See Plaintiff's Original Complaint, Docket Entry No. 1, p. 2 (unnumbered).

Plaintiff's Response, Docket Entry No. 27, Ex. C, Plaintiff's Deposition, pp. 26-27.

Defendant's Motion for Summary Judgment, Docket Entry 24, Ex. D, Affidavit of William Slater, p. 1.

Plaintiff's Response, Docket Entry No. 27, Ex. C, Plaintiff's Deposition, p. 27.

Plaintiff testified about a couple of incidents that lead to the decline of her relationship with Slater. Plaintiff testified that Slater was "short" with her at staff meetings, and that he did not seem to be "short" with other people. According to Plaintiff, another confrontation occurred when she asked Slater a question and he was looking away from her while she was talking to him. She complained that he did not seem to be listening to her and asked, "[D]o you always do that?" Later, Slater confronted Plaintiff and "proceeded to tell [her] about all of the things that [she] had done wrong and what [she] should be doing."

Id. at pp. 30-32.

Id. at p. 30.

Id. at p. 31.

Id.

Id.

In December 2000 and 2001, Slater completed Performance Appraisals for Plaintiff, rating her performance in the "Exceptional" category. Despite a high rating, the 2001 Performance Appraisal included a Performance Improvement Plan ("PIP"), which required that Plaintiff become more receptive toward directives and less focused on the actions of co-workers.

Defendant's Motion for Summary Judgment, Docket Entry No. 24, Ex. B, Plaintiff's 2000 Performance Appraisal, p. 1; Ex. C, Plaintiff's 2001 Performance Appraisal, p. 1.

Id. at Ex. C, Plaintiff's 2001 Performance Appraisal, p. 4.

In January 2003, Plaintiff complained to Marc Gulnac about an incident where Slater had called her into his office to go over her 2002 appraisal with him. She recalled that she had looked at the appraisal and had asked some questions.
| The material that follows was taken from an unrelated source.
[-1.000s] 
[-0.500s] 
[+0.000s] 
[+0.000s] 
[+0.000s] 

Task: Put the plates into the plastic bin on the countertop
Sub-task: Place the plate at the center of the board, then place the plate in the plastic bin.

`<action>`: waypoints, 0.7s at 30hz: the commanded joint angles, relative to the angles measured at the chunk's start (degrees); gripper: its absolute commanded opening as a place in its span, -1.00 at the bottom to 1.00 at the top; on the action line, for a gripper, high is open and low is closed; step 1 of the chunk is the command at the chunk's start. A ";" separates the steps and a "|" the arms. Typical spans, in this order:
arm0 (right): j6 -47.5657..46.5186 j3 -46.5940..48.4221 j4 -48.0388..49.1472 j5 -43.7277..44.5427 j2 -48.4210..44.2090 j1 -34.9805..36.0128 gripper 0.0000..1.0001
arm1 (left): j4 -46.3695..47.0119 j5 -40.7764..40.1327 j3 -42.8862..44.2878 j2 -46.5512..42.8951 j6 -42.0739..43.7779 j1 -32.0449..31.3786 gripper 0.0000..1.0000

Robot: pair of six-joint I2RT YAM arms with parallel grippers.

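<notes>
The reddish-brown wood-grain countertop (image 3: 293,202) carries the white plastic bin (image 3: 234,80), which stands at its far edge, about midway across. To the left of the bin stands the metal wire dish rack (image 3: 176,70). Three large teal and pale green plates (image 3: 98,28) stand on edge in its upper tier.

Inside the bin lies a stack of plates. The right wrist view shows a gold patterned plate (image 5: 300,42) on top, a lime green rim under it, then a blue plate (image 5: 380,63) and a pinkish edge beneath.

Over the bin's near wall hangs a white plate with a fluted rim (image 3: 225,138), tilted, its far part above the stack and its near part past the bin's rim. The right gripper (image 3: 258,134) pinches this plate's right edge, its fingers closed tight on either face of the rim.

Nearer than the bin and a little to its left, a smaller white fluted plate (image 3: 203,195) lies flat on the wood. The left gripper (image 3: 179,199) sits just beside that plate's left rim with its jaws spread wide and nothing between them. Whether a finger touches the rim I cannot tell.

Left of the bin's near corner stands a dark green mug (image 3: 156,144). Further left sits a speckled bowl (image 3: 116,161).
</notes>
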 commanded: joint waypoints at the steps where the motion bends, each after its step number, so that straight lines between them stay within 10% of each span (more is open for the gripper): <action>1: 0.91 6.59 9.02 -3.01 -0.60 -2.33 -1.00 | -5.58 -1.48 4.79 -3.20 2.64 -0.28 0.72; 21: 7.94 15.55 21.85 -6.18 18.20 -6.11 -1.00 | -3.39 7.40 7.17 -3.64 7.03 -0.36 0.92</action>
Plaintiff testified that, when she questioned the appraisal, Slater became upset with her and suggested that he get a witness to sit in on the evaluation. Plaintiff told him, "[N]o you don't. If you are going to get a witness, I'll need a witness, too." Slater asked, "[Y]ou don't trust me?" To which Plaintiff responded, "[N]o, I don't."
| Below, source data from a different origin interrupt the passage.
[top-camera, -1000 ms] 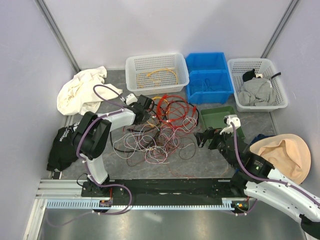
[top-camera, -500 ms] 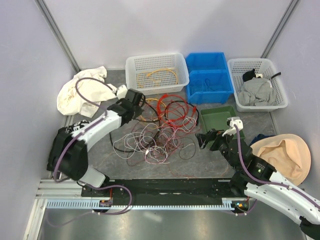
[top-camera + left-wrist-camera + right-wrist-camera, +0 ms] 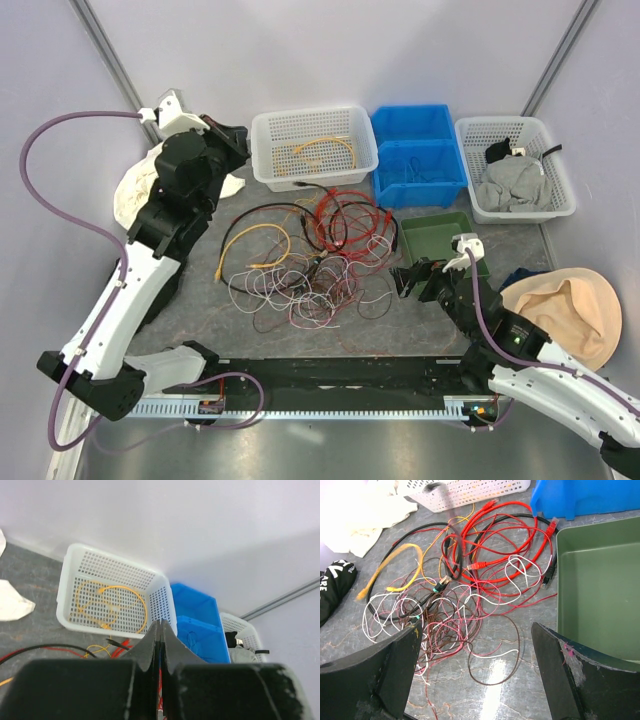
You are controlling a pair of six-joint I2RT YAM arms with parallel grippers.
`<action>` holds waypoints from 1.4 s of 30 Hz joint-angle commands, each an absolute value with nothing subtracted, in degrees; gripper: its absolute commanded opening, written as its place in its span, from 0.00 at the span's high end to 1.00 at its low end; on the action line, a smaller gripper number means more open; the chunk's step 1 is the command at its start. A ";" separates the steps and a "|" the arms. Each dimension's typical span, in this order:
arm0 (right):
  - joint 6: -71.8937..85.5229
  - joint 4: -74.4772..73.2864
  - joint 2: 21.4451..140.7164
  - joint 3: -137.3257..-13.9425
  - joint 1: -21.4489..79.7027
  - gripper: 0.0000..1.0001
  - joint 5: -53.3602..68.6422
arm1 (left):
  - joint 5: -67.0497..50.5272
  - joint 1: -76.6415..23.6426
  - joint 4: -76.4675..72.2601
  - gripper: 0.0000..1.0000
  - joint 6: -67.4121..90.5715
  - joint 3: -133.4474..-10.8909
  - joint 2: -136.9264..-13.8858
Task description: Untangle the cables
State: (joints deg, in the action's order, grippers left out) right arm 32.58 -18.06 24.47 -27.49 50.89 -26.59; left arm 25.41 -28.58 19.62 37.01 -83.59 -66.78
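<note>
The cables (image 3: 320, 250) lie in a tangled pile on the grey table: red coils at the back, pink, white and brown wires in front, and a black loop and a yellow cable (image 3: 262, 240) spread to the left. They also show in the right wrist view (image 3: 470, 580). My left gripper (image 3: 233, 136) is raised high beside the white basket. Its jaws are pressed shut (image 3: 160, 624), with no wire visibly held. My right gripper (image 3: 405, 278) hovers low at the pile's right edge, wide open and empty (image 3: 475, 630).
A white basket (image 3: 262, 150) holding a yellow cable (image 3: 110, 605), blue bins (image 3: 420, 175) and a white basket of grey cloth (image 3: 560, 205) line the back. A green tray (image 3: 430, 240) sits right of the pile, a white cloth (image 3: 140, 195) lies left, and a tan hat (image 3: 570, 310) lies right.
My left arm has risen from the pile and swung up and back-left toward the white basket. A black loop and a yellow cable now lie drawn out to the left. The right arm barely moved.
</note>
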 commanded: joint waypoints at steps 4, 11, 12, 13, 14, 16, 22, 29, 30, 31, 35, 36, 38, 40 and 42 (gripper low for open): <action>32.43 -16.96 26.36 -31.29 51.06 0.02 -25.84 | 17.59 -28.48 18.28 0.96 31.55 -85.44 -67.94; 31.73 -16.70 27.42 -31.82 51.06 0.02 -26.02 | 20.03 -28.48 19.77 0.16 30.34 -70.85 -67.23; 31.55 -16.70 27.51 -31.82 51.06 0.02 -26.19 | 20.56 -28.48 21.08 0.14 29.89 -68.66 -67.76; 31.55 -16.53 27.77 -31.73 51.06 0.02 -26.19 | 20.91 -28.48 21.53 0.12 29.36 -67.69 -69.16; 31.47 -16.44 28.03 -31.55 50.98 0.02 -26.28 | 20.92 -28.48 21.71 0.11 28.83 -66.63 -70.13; 31.46 -15.65 28.47 -31.20 51.06 0.02 -26.19 | 19.43 -28.39 22.06 0.16 29.96 -63.64 -73.71; 32.08 -14.59 28.65 -30.24 51.06 0.02 -24.70 | 19.34 -28.39 16.03 0.41 36.11 -58.01 -81.12; 32.08 -16.26 26.63 -29.88 51.06 0.02 -25.84 | 18.72 -28.39 13.80 0.42 37.53 -58.88 -90.43; 32.08 -16.43 26.37 -29.80 51.06 0.02 -26.01 | 18.81 -28.48 13.71 0.42 37.79 -58.89 -92.18; 32.08 -16.61 26.19 -29.79 51.06 0.02 -26.19 | 18.72 -28.39 13.80 0.43 38.32 -58.71 -92.81; 32.08 -16.87 26.37 -29.53 51.06 0.02 -26.37 | 18.81 -28.39 12.83 0.46 38.85 -58.01 -95.53; 32.08 -16.87 26.37 -29.44 51.06 0.02 -26.28 | 18.81 -28.48 12.48 0.47 38.93 -58.01 -95.80; 32.08 -16.96 26.54 -29.44 51.06 0.02 -26.37 | 18.98 -28.48 12.13 0.48 39.20 -57.83 -97.03; 32.08 -16.88 26.54 -29.36 51.06 0.02 -26.45 | 19.07 -28.39 11.87 0.50 39.37 -58.01 -98.34; 32.08 -16.96 26.54 -29.27 51.06 0.02 -26.63 | 18.99 -28.39 11.78 0.53 39.37 -58.36 -99.31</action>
State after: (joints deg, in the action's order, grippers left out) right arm 32.16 -17.58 26.63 -29.34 50.89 -25.56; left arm 18.90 -28.58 14.39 37.21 -56.95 -97.49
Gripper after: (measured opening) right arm 0.979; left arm 0.493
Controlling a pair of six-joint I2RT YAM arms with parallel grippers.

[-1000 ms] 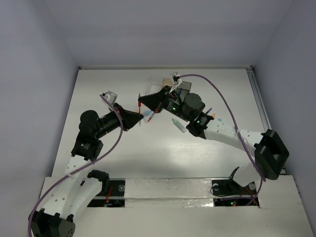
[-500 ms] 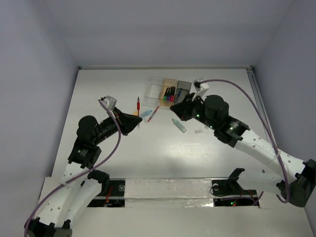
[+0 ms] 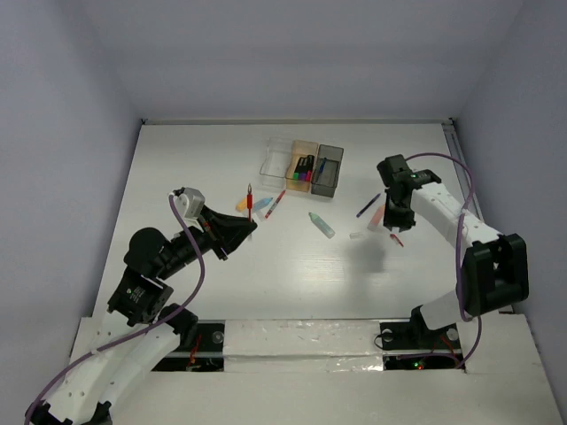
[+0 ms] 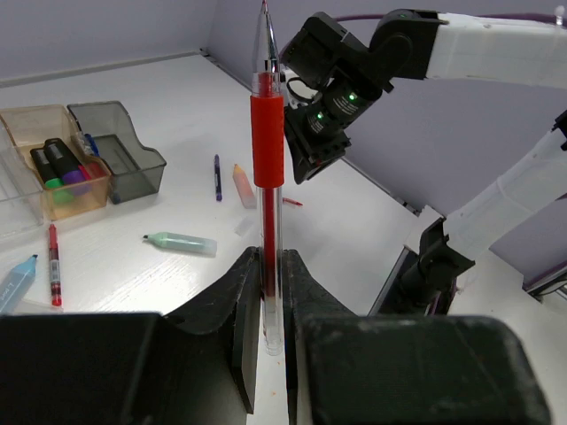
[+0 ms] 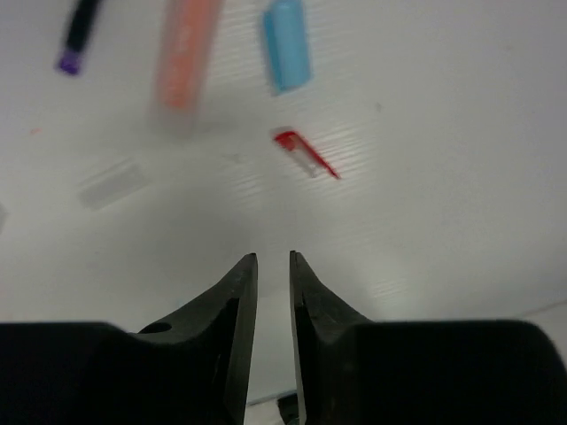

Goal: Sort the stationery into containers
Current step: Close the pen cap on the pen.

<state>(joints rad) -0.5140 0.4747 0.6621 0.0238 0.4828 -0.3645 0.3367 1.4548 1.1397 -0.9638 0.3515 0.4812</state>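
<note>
- Left jaws are clamped on the red pen (image 4: 268, 133) at its clear lower barrel. Its long axis runs straight out from the jaws, pointed end away from the wrist, toward the far side.
- The pen looks light, stiff and slick. The red grip sleeve would likely give a surer hold.
- Right jaws are slightly apart and empty, above the surface (image 3: 195, 168) near a red scrap (image 5: 306, 152).
- Farthest is the box row (image 3: 330, 173). Markers (image 3: 306, 168) lie in the tan one.

free: bare table (image 3: 177, 159) far-left, front centre | blocked: containers (image 3: 302, 165) far centre; stationery (image 3: 322, 224) strewn near right jaws; red pen (image 4: 268, 133) upright in left jaws
</note>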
Plaintiff's Response, Docket Entry No. 27, Ex. C, Plaintiff's Deposition, p. 31.

Id.

Id. at pp. 31-32.

Id. at p. 32.

Id.

Id.

In the Performance Appraisal at issue, Slater gave Plaintiff a rating of "Fulfills Expectations." In the section of the appraisal that set standards for the next appraisal period, Slater wrote: "[Plaintiff] will become more positive toward directives and new procedures implemented. She will also offer positive ideas or solutions to assist with department growth." Slater set goals for Plaintiff in terms of her responsibilities and training. Plaintiff also received a PIP directed at improving her written communication, decision-making skills, and cooperation with others. The PIP instructed Plaintiff to review her reports thoroughly before she submitted them to a supervisor, to analyze various factors when confronted with a problem, to develop her own solution or decision, and to offer positive ideas for departmental improvement.
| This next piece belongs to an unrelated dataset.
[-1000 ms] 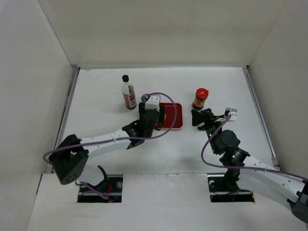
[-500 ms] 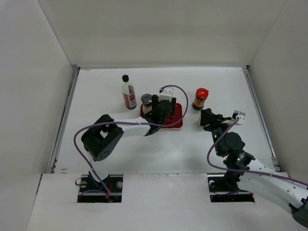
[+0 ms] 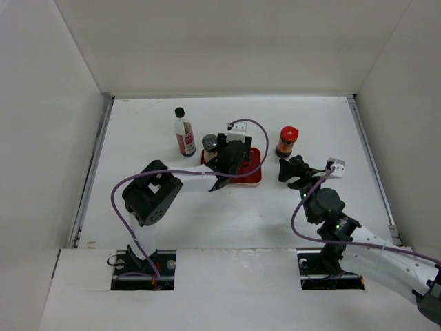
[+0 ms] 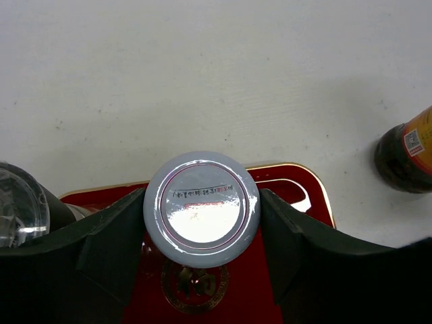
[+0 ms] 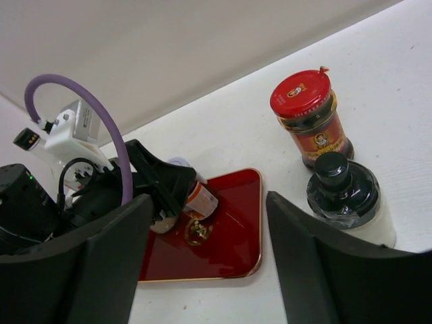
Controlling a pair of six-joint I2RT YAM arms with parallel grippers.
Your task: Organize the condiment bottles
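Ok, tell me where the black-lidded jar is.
In the right wrist view, the black-lidded jar stands right of the red tray, just nearer the camera than the red-capped bottle.

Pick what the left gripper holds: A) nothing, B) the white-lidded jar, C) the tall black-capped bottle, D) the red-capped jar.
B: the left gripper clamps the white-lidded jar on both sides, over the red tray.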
Defendant's Motion for Summary Judgment, Docket Entry 24, Exhibit Q, Plaintiff's 2003 Performance Appraisal, p. 5.

Id. at p. 6.

Id.

Id. at p. 7.

Id.

In July 2003, Plaintiff received another performance appraisal and PIP that she deemed to be unfavorable. Plaintiff refused to sign the evaluation and requested that the rating be changed. A human resources representative met with Plaintiff and Slater. When Slater refused to change the rating, Plaintiff filed a grievance with the Fort Bend County's Juvenile Board ("Board") contesting the July 2003 appraisal. The Board ordered the chief juvenile probation officer, Michael Meade ("Meade"), to mediate the dispute between Plaintiff and Slater. Plaintiff and Slater attended several mediation sessions, after which Plaintiff formally withdrew her grievance. However, Plaintiff would not agree to sign the mediation agreement until a statement was added that left the door open for her to transfer if "things didn't work out."

See Defendant's Motion for Summary Judgment, Docket Entry No. 24, Ex. S, Affidavit of Michael F. Meade, p. 1. This evaluation is not in the summary judgment record.

Id.

Id.

Id.

Id.

Id.

Id. at Ex. I, Plaintiff's Deposition, pp. 141-42.

Although the grievance was resolved, Plaintiff claimed to have experienced some backlash from coworkers who were upset with her for complaining to the Board. Plaintiff felt that her co-workers ignored her and were unkind to her because they believed she had spoken about them to the Board.

See id. at Ex. X, Plaintiff's Deposition, p. 198.

Id.

Plaintiff's complaints about Slater's criticisms of her performance continued. Meade decided to create a new position for her in the Psychology Unit. Meade tentatively set Plaintiff's transfer date for February 2, 2004, which allowed time for Meade to present the new position to the Board for approval and for Plaintiff to transfer her caseload to another officer.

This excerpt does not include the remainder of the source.